• **Information supplied**
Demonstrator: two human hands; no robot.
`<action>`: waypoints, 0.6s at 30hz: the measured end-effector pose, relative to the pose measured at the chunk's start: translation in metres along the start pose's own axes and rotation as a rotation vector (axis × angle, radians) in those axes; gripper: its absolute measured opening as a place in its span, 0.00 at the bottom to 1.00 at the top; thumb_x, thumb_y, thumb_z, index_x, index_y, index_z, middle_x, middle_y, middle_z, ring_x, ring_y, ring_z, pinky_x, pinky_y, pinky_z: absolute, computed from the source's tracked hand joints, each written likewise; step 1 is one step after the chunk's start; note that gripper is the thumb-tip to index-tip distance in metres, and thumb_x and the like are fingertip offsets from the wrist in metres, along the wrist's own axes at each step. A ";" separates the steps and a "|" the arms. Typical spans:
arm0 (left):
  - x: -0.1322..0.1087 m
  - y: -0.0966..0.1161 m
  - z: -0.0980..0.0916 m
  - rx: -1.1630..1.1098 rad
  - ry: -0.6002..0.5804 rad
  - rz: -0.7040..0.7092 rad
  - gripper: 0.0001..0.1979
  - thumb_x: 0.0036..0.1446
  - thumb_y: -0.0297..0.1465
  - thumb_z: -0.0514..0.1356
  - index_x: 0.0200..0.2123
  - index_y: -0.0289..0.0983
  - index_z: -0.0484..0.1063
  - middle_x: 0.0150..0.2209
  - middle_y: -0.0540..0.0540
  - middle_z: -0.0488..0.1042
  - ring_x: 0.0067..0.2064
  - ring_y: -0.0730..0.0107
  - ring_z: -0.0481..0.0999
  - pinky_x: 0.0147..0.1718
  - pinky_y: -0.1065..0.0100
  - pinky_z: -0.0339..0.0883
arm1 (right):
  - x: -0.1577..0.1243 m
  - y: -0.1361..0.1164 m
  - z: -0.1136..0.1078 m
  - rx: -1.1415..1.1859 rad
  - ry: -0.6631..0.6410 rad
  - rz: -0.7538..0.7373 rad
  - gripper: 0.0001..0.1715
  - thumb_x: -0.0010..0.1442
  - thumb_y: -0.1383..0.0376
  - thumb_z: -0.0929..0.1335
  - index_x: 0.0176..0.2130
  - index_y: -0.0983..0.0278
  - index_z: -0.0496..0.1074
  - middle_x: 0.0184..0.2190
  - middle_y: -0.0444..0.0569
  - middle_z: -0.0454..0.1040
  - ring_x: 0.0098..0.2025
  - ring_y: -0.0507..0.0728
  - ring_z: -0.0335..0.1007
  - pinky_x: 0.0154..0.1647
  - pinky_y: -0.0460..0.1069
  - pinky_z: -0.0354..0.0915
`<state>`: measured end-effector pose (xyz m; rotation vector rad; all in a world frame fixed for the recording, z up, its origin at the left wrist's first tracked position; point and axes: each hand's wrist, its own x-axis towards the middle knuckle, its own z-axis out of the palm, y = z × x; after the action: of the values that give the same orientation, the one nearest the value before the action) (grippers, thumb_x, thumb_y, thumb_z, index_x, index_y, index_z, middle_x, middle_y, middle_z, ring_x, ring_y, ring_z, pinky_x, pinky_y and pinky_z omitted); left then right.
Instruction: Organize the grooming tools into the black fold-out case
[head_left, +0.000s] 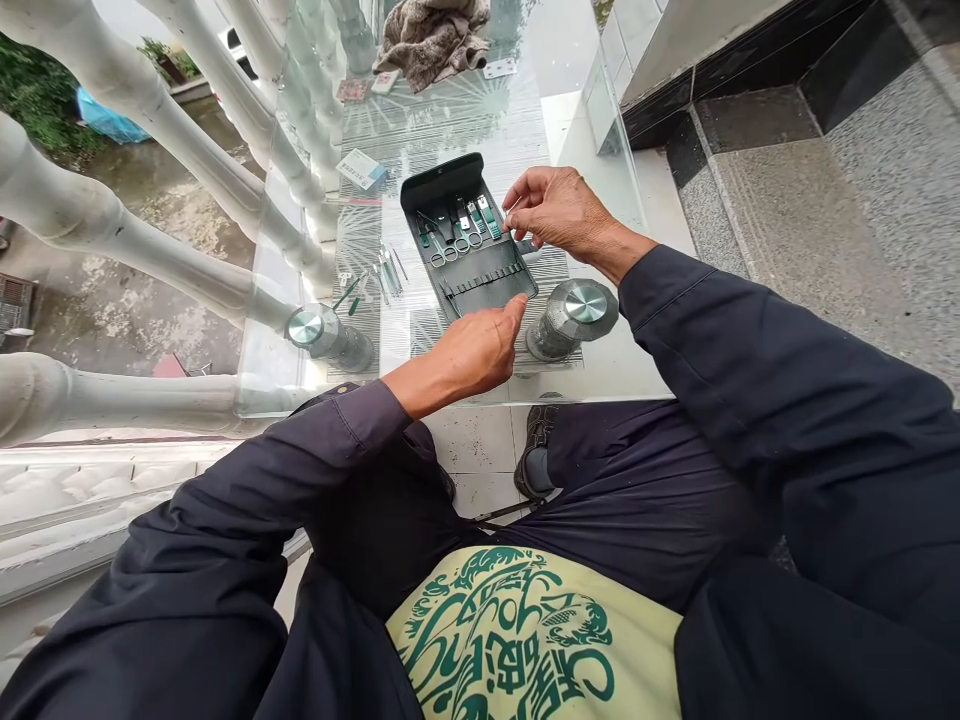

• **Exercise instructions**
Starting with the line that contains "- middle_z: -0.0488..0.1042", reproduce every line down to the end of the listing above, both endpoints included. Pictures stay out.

• **Reply to the exercise**
  - middle_z: -0.0488..0.1042
  - ring_x: 0.0067..0.2064
  - ring_y: -0.0730..0.0107
  - ring_z: -0.0481..0.0999
  - pinky_x: 0.0147..0.1718
  - pinky_y: -0.1065..0.0100
  - pinky_z: -0.0339..0.0883
arm1 (right):
  - x: -0.1577..0.1243 m
  - y: -0.1361..0.1164 m
  - z: -0.1136..0.1078 m
  - rx: -1.1415..1.1859 rad
  - ry: -0.6631..0.6410 rad
  - rz: -0.7538..0.7373 rad
  - gripper: 0.0001..0.1715
  - thumb_x: -0.0010..0.1442
  - thumb_y: -0.1383..0.0376
  - thumb_z: -0.0929..0.1335
  - index_x: 0.0176..0.2130
  - index_y: -0.0983..0.0278
  - index_z: -0.0496..0.1074
  - middle_x: 0.0184..0.2190
  - middle_y: -0.0444..0.0569
  - middle_z: -0.0454..0.1040
  - ring_x: 0.0098..0.2025
  - ring_y: -0.0507..0.0728
  - ring_z: -0.0335..0.1007
  - pinky_x: 0.0154..0.1647
  - pinky_y: -0.0460..0.1069
  - pinky_z: -0.0354..0.0915
`<state>`: measured end-effector pose (xyz m; rotation vector rad; all in a world frame fixed for the recording, z up, its origin at the left wrist's first tracked position; point and axes: each hand's wrist, its own x-axis towards the middle knuckle, its own z-axis out of the palm, y = z × x; after the action: of the values that give the same orientation, the one nearest the value before the action) (grippers, thumb_x, thumb_y, thumb_z, index_x, index_y, index_z, middle_x, middle_y, middle_z, ring_x, ring_y, ring_z, pinky_x, pinky_y and pinky_z omitted); left then right.
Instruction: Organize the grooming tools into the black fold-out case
[head_left, +0.000s] 

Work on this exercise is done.